Work item: Set out exactly, line by line, the stretch of data below that begins at the line containing "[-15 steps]" and ends at the line containing "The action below", with both ends kept.
Records provided section start
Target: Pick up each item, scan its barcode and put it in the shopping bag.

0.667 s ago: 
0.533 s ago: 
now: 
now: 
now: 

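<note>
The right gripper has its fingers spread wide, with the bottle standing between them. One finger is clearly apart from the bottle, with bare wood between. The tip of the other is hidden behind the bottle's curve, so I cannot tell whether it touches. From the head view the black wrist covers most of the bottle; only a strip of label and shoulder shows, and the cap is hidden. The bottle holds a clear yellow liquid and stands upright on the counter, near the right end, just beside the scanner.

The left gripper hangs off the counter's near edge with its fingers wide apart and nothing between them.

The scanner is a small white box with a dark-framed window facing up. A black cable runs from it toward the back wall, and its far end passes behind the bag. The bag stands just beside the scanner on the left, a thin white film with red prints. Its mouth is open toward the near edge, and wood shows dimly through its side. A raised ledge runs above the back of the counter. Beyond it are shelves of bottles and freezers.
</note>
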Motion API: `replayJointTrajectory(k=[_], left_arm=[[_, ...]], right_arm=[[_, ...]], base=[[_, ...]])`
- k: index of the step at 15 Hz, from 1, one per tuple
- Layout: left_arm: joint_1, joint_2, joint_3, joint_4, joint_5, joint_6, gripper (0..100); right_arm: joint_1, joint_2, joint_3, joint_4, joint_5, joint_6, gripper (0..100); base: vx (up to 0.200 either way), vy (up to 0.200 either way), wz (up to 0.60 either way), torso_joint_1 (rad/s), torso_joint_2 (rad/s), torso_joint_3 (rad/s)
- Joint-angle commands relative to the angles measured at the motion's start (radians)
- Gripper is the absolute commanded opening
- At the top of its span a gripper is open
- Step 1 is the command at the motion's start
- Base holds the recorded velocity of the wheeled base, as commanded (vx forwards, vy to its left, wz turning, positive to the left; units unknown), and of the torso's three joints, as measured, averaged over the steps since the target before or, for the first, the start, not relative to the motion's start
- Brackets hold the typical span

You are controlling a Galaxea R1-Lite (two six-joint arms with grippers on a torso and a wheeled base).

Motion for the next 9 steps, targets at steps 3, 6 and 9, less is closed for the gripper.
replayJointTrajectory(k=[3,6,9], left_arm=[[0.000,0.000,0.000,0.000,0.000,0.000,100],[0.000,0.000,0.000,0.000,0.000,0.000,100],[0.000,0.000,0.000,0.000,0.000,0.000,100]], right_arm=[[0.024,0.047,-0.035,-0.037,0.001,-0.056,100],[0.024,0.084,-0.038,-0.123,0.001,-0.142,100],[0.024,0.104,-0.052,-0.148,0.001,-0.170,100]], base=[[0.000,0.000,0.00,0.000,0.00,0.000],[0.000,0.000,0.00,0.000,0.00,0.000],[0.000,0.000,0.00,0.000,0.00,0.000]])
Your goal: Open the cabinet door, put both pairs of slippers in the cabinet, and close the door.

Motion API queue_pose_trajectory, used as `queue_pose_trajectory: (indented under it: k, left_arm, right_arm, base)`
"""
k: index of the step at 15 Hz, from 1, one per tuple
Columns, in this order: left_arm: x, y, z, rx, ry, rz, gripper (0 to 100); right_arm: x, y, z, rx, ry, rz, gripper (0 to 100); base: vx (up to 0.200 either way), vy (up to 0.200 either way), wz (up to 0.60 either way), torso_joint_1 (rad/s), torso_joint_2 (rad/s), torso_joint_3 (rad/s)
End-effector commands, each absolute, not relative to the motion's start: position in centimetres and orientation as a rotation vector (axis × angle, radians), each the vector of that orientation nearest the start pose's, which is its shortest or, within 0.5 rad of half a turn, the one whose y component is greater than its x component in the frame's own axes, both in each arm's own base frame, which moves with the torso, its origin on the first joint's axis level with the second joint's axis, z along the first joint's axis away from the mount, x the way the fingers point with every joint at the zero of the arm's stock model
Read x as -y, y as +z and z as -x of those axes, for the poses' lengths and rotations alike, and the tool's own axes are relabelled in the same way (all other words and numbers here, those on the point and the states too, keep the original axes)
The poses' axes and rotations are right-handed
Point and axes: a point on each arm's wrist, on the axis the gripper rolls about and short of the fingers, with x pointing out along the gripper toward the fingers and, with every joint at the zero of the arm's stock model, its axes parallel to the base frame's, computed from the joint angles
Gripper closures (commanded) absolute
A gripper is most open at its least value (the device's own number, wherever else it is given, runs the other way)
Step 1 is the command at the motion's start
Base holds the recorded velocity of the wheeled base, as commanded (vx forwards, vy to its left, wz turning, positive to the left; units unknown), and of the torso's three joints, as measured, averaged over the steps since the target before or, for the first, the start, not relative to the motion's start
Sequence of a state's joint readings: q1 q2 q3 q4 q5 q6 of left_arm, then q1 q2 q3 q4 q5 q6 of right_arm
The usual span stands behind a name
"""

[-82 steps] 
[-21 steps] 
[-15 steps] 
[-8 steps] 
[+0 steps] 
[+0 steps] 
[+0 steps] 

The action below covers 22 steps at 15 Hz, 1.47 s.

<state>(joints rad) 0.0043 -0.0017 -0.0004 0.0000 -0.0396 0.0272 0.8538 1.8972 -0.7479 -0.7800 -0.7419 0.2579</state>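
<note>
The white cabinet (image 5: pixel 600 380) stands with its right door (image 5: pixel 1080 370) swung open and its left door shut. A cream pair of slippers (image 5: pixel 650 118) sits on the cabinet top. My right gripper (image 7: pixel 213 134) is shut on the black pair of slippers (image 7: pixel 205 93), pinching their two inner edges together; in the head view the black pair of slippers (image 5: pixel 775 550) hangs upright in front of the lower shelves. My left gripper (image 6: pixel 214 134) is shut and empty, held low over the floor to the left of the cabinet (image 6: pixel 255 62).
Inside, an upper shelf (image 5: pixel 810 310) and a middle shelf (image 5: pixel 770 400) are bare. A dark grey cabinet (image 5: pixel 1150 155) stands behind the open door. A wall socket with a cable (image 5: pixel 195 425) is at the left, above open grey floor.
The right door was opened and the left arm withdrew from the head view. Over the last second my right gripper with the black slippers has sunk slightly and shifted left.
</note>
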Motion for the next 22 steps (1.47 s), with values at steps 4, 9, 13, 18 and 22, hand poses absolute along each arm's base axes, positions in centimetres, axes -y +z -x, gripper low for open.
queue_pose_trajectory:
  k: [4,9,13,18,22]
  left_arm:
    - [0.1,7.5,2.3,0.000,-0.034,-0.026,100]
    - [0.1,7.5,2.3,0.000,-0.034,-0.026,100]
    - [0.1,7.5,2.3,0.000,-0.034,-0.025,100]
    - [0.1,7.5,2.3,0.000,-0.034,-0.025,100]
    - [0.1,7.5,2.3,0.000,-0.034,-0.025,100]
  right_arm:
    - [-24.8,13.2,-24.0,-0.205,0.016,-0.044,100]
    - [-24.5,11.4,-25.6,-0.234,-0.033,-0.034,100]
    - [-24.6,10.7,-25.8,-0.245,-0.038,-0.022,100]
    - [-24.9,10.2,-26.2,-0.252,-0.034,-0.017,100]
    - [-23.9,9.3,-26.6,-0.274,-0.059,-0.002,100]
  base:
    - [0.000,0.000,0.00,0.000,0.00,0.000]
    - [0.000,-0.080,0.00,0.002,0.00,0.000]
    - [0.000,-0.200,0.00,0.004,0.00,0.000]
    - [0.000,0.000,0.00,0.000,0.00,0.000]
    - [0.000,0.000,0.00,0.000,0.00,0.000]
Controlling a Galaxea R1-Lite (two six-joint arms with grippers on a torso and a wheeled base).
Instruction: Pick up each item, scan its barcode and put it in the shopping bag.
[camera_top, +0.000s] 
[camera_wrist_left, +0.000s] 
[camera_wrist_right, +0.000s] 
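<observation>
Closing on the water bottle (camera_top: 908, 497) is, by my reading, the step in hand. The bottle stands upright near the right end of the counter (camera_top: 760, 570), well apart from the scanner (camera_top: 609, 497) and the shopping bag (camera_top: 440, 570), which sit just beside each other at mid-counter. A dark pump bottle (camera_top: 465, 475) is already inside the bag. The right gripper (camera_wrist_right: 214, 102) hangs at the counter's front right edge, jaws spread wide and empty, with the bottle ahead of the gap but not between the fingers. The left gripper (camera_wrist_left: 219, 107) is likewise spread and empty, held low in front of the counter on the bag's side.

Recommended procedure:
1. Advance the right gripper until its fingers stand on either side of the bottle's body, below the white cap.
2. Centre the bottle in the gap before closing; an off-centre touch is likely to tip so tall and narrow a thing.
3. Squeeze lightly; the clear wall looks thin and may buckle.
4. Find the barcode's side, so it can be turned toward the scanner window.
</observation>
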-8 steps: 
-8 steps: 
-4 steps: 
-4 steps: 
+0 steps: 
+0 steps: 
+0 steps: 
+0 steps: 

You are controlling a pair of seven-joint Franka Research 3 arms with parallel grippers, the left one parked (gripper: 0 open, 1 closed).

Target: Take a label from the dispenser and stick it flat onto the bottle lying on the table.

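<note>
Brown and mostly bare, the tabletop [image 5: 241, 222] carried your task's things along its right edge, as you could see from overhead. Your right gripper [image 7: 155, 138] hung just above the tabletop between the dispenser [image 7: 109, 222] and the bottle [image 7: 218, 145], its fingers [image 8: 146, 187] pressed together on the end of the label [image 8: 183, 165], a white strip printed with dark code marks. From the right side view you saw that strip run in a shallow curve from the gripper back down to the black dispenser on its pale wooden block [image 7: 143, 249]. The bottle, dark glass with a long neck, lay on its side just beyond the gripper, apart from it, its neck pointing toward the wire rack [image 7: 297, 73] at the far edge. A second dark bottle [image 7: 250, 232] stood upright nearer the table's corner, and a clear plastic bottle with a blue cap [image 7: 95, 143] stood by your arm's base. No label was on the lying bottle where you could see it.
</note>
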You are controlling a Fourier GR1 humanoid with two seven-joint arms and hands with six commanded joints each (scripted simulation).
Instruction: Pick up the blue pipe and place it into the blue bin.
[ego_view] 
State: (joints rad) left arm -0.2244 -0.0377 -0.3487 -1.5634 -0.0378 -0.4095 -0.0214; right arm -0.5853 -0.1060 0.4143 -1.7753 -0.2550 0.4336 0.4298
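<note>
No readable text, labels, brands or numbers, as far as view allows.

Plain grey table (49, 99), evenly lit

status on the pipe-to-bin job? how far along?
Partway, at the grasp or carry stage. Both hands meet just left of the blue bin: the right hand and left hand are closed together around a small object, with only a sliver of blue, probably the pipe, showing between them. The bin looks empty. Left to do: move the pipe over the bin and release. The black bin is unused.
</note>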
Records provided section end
Exercise solution:
[-15 steps] 
[-8 steps] 
[+0 steps] 
[+0 steps] 
[+0 steps] 

The action below covers 22 steps at 15 Hz, 1.47 s.

This concludes the answer.